Does it count if I made myself laugh? Home game against PNE last month. I was sat front row North Lower with my GF. Conor Gallagher won us a corner. He looked straight at me I screamed “Well Done Sam”. My GF looked at me and said “Who the F is Sam? That’s Conor” my face went beetroot red as Conor looked strangely at me and everyone around starting laughing whilst I tried my best to come up with who Sam Gallagher was!
Does it count if I made myself laugh? Home game against PNE last month. I was sat front row North Lower with my GF. Conor Gallagher won us a corner. He looked straight at me I screamed “Well Done Sam”. My GF looked at me and said “Who the F is Sam?

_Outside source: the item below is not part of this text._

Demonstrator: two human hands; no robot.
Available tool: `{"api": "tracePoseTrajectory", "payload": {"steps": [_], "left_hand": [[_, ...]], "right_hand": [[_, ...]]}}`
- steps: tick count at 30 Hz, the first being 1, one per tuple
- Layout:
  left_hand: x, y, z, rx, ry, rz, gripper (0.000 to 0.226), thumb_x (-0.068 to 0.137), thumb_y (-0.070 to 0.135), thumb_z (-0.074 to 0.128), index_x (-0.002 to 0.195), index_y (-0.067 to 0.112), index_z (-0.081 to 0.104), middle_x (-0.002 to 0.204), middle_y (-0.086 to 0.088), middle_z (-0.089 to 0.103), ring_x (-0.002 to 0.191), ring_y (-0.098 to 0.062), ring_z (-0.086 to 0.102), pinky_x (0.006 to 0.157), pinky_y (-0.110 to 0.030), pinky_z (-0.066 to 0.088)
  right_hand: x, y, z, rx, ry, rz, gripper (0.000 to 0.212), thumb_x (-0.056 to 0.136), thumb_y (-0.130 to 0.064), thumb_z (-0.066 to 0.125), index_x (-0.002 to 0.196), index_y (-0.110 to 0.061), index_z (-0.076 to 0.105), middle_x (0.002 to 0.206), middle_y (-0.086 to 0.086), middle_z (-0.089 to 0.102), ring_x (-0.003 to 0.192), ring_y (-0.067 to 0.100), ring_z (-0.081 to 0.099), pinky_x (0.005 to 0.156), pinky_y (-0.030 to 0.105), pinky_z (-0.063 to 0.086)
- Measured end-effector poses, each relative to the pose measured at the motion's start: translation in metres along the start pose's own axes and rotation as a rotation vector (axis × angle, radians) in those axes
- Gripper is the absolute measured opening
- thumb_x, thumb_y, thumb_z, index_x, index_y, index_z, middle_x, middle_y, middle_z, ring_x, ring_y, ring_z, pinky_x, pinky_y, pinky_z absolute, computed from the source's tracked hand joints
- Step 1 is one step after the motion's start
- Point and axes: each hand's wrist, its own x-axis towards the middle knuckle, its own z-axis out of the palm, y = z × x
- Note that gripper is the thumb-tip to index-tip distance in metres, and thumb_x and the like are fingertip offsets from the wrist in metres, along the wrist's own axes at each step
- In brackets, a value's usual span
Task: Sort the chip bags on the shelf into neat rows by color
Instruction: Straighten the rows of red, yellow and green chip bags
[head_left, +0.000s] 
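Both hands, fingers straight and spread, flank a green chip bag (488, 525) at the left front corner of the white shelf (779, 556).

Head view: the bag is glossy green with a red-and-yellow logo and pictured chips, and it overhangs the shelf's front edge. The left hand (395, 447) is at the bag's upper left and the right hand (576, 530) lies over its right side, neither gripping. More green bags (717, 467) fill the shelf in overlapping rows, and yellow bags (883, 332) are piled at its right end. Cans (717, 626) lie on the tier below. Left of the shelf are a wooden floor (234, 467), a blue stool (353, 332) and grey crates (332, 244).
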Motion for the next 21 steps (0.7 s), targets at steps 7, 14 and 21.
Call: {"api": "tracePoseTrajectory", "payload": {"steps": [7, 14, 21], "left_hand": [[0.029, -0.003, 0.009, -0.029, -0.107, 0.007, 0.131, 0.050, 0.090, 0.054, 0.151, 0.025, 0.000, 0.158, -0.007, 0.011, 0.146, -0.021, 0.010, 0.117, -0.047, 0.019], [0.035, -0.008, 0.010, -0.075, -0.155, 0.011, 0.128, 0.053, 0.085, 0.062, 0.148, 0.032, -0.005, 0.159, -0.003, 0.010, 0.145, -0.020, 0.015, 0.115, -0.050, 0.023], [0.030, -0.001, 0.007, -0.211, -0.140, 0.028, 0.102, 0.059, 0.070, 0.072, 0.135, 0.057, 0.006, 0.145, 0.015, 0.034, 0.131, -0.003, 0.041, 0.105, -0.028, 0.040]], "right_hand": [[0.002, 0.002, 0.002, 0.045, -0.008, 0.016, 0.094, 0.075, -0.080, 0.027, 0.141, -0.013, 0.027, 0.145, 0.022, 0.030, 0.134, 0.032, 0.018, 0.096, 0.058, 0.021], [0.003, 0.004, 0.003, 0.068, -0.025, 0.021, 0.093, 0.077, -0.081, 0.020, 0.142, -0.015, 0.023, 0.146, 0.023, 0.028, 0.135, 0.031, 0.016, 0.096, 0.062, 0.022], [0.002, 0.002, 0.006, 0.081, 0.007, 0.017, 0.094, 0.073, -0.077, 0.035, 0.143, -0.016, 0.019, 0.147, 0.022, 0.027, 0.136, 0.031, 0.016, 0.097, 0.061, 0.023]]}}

That’s Conor” my face went beetroot red as Conor looked strangely at me and everyone around starting laughing whilst I tried my best to come up with who Sam Gallagher was!
First game against Stoke I shouted out: Well done McGregor after one bit of good play - Even now me and those I sit with refer to him as that rather than Gallagher
There is a clip somewhere showing Derek Hales scoring a goal that won the ITV golden goal in 1977 as Colin Powell receives the ball on the wing someone shouts out “Rubbish” just as he crosses to Hales who smashes the ball into the roof of the net.
When my daughter was dead young back in the prem days, she started to pester me to take her to the Valley. Before subjecting her to a big crowd and a 8 hour drive, I decided to take her to Stockport and ease her in to football gently. We were in the Cheadle end, behind the goal and because she was more interested in her bag of sweets she missed a goal by the opposition. The ground fell silent and on realising that she had missed a goal, she stood up and yelled at me to re wind it. Didn't just make me laugh, half the Cheadle end were in stitches!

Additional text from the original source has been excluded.